"Cabeça à (sic) milhão..." e "chantagem institucional", assim é a vida de Eduardo Bolsonaro
Esposa divulga imagem de Eduardo Bolsonaro em contexto de intensas repercussões sobre a atuação dele em articulações políticas nos Estados Unidos
Heloísa Bolsonaro publicou em suas redes sociais uma imagem de seu marido, o deputado federal licenciado Eduardo Bolsonaro. Na fotografia, ele aparece sozinho, próximo a uma fogueira, nas imediações de um motorhome, com um gorro na cabeça e os olhos voltados para o telefone celular.
Na legenda da publicação, Heloísa escreveu: “Indo dormir e flagrei ele pela janela, sozinho sem conseguir dormir, lá fora. Cabeça à (sic) milhão, o dia inteiro em ligações tensas, preocupações”. A imagem foi divulgada no contexto de intensas repercussões sobre a atuação de Eduardo Bolsonaro em articulações políticas nos Estados Unidos.

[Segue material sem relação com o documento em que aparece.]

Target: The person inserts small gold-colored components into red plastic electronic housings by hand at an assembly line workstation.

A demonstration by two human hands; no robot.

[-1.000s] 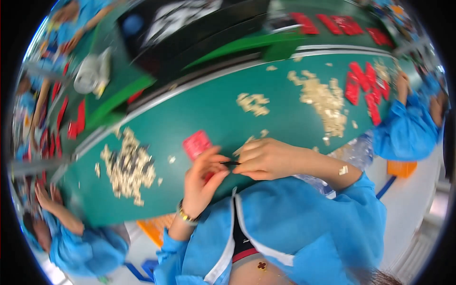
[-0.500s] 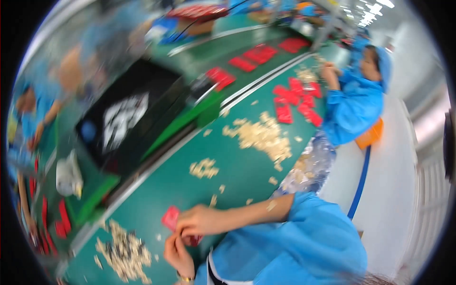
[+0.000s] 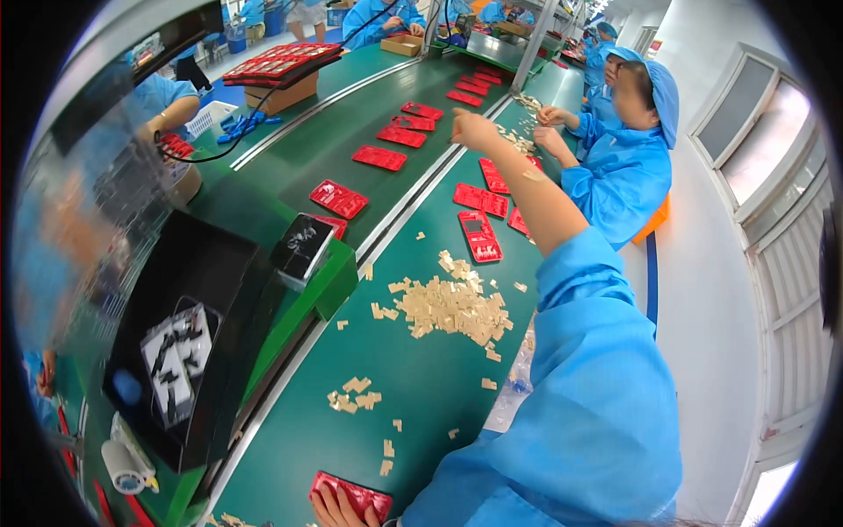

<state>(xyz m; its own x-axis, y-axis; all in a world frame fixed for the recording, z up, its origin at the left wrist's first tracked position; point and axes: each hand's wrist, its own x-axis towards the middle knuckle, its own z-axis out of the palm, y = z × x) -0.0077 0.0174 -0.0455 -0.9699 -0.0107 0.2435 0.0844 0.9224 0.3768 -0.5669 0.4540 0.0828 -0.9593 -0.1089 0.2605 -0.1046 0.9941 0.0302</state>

Segundo investigações em curso, o parlamentar tem sido apontado como um dos responsáveis por iniciativas destinadas a influenciar membros do governo norte-americano, com o objetivo de interferir em decisões do Judiciário brasileiro. Entre os episódios mencionados, está a tentativa de vincular negociações comerciais, como tarifas de importação, a pautas políticas de interesse de sua família.
A publicação nas redes sociais pode ser interpretada como uma tentativa de registrar o impacto pessoal do momento vivido por Eduardo Bolsonaro, que se encontra fora do país e enfrenta acusações de envolvimento em ações consideradas antidemocráticas. A imagem contrasta com o ambiente político, marcado por inquéritos e manifestações institucionais em curso no Brasil.
A licença de 122 dias de Eduardo Bolsonaro (PL-SP) se encerra no próximo domingo, mas há indicações de que ele permanecerá nos Estados Unidos. Desde o início do afastamento, o parlamentar condicionou seu retorno ao Brasil à imposição de uma “sanção” ao ministro Alexandre de Moraes, do Supremo Tribunal Federal (STF), medida que não foi adotada pelas autoridades norte-americanas até o momento.
Nos bastidores, a permanência de Eduardo no exterior tem sido interpretada como parte de uma articulação com setores da extrema direita internacional, em especial nos Estados Unidos. O deputado é apontado por opositores como responsável por tentar influenciar decisões do Congresso norte-americano em desfavor do Brasil, em meio a tensões diplomáticas e à recente imposição de sobretaxas por parte do governo Trump.
Neste domingo (13), o deputado Lindbergh Farias (PT-RJ), líder do PT na Câmara, protocolou uma petição complementar no Inquérito 4995 do STF, que já investiga Eduardo Bolsonaro por crimes como obstrução de justiça e tentativa de abolição violenta do Estado Democrático de Direito. A nova manifestação solicita a inclusão de Jair Bolsonaro e do senador Flávio Bolsonaro como investigados pelos mesmos crimes, além da adoção de medidas cautelares, como a prisão preventiva de Eduardo.
A petição acusa os três integrantes da família Bolsonaro de atuarem em articulações internacionais com o objetivo de pressionar instituições brasileiras por meio de instrumentos econômicos e diplomáticos. O documento menciona falas públicas, inclusive do senador Flávio Bolsonaro, que sugerem a troca de benefícios comerciais por medidas políticas internas, como a aprovação de anistia a envolvidos nos atos golpistas de 8 de janeiro.
Para o deputado Lindbergh, tais ações configuram uma forma de “chantagem institucional” e representam riscos à soberania nacional. Ele também solicita a suspensão do passaporte diplomático de Eduardo Bolsonaro e reforça que as instituições brasileiras não podem ser submetidas a pressões externas.